Volta-te e olha para a terra.
- a carne da tua sombra
de flores acesa.

Céu para quê?

O céu é para os que esperam.
E tu morreste por uma certeza!


E Carlos de Oliveira:

Mais vivo porque sofreste,
a morte não veio, foi-se.
A eternidade constrói-se
na beleza com que viveste.


E Sidónio Muralha:

Largos versos irrompem do teu silêncio de granito.
E tu vives inteiro em cada grito,
tu que foste maior que todas as poesias.


(Esta tarde, a Comissão Concelhia de Vila Franca de Xira do PCP prestou homenagem a Carlos Pato, com uma sessão no Clube Vilafranquense - em que interveio Armindo Miranda, da Comissão Política do PCP - seguida de uma romagem ao Cemitério de Vila Franca de Xira)

8 comentários:

joão l.henrique disse...

Carlos Pato foi de facto um exemplo a fixar e recordar.

Um abraço.

Graciete Rietsch disse...

Outro dos nossos heróis mortos. São exemplos que engrandecem e dignificam o nosso Partido,tal como é.Orgulho-me de ser militante de um Partido como o PCP.

Um abraço, comarada.

samuel disse...

"Aqueles que se percam no caminho..."

Abraço.

Maria disse...

'teu silêncio de granito
.....
tu que foste maior que todas as poesias'

Não tenho palavras.

Um beijo grande e um abraço.

Antuã disse...

Façamos por merecer os nossos heróis.

GR disse...

Um testemunho comovente, mas que muito nos honra.

Bjs,

GR

Nelson Ricardo disse...

Se há coisa que tenho de agradecer ao PCP é o me ter mostrado o verdadeiro significado da lealdade aos ideais puros e a natureza do verdadeiro patriotismo, que se encontra na abnegação em prol dos interesses das classes mais pobres.

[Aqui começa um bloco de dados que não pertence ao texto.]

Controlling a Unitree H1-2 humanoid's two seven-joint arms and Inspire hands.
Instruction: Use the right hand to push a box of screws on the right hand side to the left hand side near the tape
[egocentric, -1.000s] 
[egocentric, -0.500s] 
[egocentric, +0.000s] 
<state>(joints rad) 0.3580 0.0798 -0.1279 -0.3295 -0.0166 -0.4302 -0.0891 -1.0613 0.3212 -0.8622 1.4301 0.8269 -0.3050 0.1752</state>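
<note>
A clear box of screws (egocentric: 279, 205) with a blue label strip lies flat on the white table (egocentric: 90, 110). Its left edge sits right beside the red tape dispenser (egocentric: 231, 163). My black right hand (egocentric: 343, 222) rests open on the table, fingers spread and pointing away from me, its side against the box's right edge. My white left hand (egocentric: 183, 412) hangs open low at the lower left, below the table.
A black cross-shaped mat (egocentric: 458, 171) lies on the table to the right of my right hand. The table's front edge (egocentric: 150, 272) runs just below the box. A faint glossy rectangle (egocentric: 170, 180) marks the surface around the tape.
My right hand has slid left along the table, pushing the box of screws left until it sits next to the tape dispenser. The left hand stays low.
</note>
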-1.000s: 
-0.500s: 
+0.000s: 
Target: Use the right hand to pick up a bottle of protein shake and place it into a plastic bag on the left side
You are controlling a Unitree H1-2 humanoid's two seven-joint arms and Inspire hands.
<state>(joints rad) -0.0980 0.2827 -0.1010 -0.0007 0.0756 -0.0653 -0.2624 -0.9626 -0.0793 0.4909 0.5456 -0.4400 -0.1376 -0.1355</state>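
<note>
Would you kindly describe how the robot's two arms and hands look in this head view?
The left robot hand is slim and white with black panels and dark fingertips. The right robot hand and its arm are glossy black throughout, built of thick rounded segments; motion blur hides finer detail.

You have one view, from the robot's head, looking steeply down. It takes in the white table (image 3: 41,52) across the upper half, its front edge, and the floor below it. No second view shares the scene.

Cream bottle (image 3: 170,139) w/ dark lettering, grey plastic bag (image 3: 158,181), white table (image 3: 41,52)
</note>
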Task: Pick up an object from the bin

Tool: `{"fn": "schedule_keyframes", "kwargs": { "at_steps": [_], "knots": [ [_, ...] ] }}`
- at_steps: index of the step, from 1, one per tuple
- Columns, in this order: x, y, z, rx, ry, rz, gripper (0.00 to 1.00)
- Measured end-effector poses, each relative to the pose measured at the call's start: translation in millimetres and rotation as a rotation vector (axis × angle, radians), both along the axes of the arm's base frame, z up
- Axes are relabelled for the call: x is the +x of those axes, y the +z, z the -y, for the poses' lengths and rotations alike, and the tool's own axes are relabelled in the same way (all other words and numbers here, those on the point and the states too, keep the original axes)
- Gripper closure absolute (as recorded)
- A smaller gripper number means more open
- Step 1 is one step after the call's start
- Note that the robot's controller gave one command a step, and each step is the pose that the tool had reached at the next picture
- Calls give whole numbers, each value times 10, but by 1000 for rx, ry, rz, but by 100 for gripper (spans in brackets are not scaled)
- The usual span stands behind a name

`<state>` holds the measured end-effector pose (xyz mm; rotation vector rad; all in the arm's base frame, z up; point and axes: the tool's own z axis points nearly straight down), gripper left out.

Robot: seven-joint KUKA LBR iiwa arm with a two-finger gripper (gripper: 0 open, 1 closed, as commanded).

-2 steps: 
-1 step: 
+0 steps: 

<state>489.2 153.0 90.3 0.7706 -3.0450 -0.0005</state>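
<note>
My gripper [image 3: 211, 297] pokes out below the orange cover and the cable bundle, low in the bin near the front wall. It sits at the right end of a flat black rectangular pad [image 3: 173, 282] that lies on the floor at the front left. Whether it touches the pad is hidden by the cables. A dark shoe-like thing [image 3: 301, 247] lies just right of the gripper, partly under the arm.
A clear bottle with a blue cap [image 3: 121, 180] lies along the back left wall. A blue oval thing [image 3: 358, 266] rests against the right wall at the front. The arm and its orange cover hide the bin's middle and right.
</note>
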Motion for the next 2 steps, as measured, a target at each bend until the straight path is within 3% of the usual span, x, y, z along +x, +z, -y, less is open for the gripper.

A militância na JCP proporcionou-me trabalhar de perto com um membro da família Pato e posso afirmar com segurança que aprendi com ela muita das certezas e ensinamentos que me guiam na minha actividade como comunista e activista por uma sociedade e um país mais justo, fraterno e solidário.

Bonita homenagem Fernando!

Um Abraço.

smvasconcelos disse...

Bonito , o teu post, e todas as remetências poéticas a Carlos Pato. Bonito, mesmo!